The suspect confessed to me within an hour of our meeting. In fact, I picked him up in Queens and he confessed before we got to Manhattan. New agent asked, "How did you get to know him so well and why would he confess without you giving up or offering him anything?" I told the agent, "I never make promises I can't keep and I don't believe in lying". I then asked if he ever heard of the word "Reciprocity". He said he knew what the word meant. I told him that knowing what it means and understanding it in terms of empowerment are two different things.
Webster's New World Dictionary defines Reciprocity as:
1. Reciprocal state or relationship; mutual action, dependence, etc.
2. The act of reciprocating; mutual exchange. Reciprocate is to give and get or to make some sort of return for something done.
The New Agent stated that he understood that if he gives a guy on the street some money, there is a good chance that he will give up some answers in return. Also, if he offers a guy a break on a jail sentence, there is a good chance he will agree to become a state witness against his friend. It is true, that sometimes, you have that kind of leverage. However, there are just as many times when you don't or the person is simply motivated by money at the expense of developing a relationship with law enforcement. What do you do? Here were my challenges:
- No money to offer
- No power to reduce jail time
- Very little time to get the job done
Mutual Exchange
I were to give you twenty dollars, something will click in your mind that signals you to give me something of similar value in return. Of course, you may decide to not give me anything in return, but it will not because you don't think you should. I used to see one of my cousins all the time and one day he asked to $50. I gave him $60 and told him to pay me back whenever he got the money. It has been over 12 months and I haven't seen him. I haven't seen him because he knows I gave him something and he is supposed to give me something back that would equate to a mutual exchange. He hasn't paid me back but he knows he should pay me and that is the power of reciprocity.
If I say "Good Morning" to you, you are compelled to give me something back, such as saying "Good Morning" to me. If I hold the door open for you, you are compelled to say something like, "Thank you." If you do a favor for me I feel like I have to do a favor for you. If you befriend me, I return the favor and become your friend. If you hate me, I will hate you back. That's human nature.
An agent friend of mind called me the other day and said, "Charles if I make any business contacts in my new position I am going to push them your way because I didn't forget that you put in a good word for me and helped me get onto one of the best squads in the bureau." I did that favor for him more than ten years ago and he still feels like he owes me something. He was compelled by some inner force to fulfill the mutual exchange that took place within a relationship that had been formed between the two of us years ago.
Power of Reciprocity is based on the Exchange
Step back now and consider this: Who holds the power in a relationship or exchange?
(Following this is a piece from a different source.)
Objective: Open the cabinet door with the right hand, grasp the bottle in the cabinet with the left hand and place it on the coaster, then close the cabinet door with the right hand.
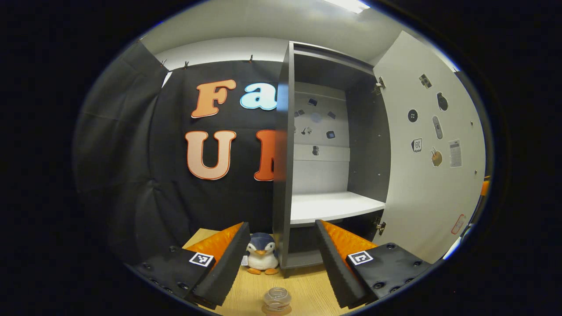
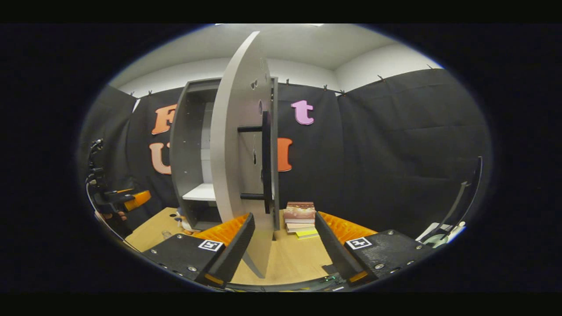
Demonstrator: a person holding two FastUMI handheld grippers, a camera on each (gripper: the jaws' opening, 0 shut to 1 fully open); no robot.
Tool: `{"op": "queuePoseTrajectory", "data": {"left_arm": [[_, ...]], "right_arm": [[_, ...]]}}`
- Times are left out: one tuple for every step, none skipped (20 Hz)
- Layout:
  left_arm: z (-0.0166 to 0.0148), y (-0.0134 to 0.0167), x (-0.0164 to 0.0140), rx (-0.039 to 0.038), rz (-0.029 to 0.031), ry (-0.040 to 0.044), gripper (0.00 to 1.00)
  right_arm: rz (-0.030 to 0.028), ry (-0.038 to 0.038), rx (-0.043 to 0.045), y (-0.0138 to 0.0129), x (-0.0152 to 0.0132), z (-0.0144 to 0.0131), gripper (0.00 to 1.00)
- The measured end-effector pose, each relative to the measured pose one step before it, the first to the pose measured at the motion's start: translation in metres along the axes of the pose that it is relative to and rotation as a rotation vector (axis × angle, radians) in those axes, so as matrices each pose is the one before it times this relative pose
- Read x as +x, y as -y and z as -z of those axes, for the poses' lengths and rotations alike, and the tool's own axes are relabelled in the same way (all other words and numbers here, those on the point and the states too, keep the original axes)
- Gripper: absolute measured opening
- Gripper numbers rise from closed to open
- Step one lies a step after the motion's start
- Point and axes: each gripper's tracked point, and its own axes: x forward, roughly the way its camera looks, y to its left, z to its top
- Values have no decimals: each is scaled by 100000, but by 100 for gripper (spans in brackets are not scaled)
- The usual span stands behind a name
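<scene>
The grey cabinet (image 1: 284, 175) stands open, its white shelf (image 1: 329, 206) bare. Its door (image 1: 421, 166) is swung wide to the right. A small clear bottle (image 1: 277, 298) stands upright on a brown coaster (image 1: 276, 310) on the wooden table, just below and between the fingers of my open left gripper (image 1: 281, 259), which does not touch it. In the right gripper view the door (image 2: 232, 166) shows edge-on with its black handle (image 2: 265, 162). My right gripper (image 2: 283, 250) is open; the door's lower edge hangs between its fingers, close to the left finger (image 2: 232, 248).
A penguin plush (image 1: 262, 255) sits by the cabinet's left foot. A stack of books (image 2: 300, 217) lies on the table right of the cabinet. The left gripper (image 2: 127, 199), held by a hand, appears at the far left of the right gripper view.
</scene>
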Motion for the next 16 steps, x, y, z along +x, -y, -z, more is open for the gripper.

By power I mean, who is influencing whose behavior? Power, in any relationship, is in the hands of the giver…not the receiver. That is why it is always "Better to give than to receive", particularly if you know how to use the power of the giver. You see when you follow a rigid concentric interview system you are not giving the subject anything of value, so you have no power or control over where the interview will go. Do not think of the interview in terms of a stereotypical scenario built around a thousand questions. Learn to think of an interview in terms of engaging the subject in order to determine what intangible can be given away which will empower YOU as the giver. Ninety- nine percent of the time, the subject will not even be aware of nor will he be able to articulate what you specifically gave him or why he even decided to tell you what he told you. There is a biblical scripture that goes something like this "Give and it shall be given back to you pressed down, shaken together and running over". In the investigative world, those words are true. To give is the key to power and control in an interview or witness/suspect engagement.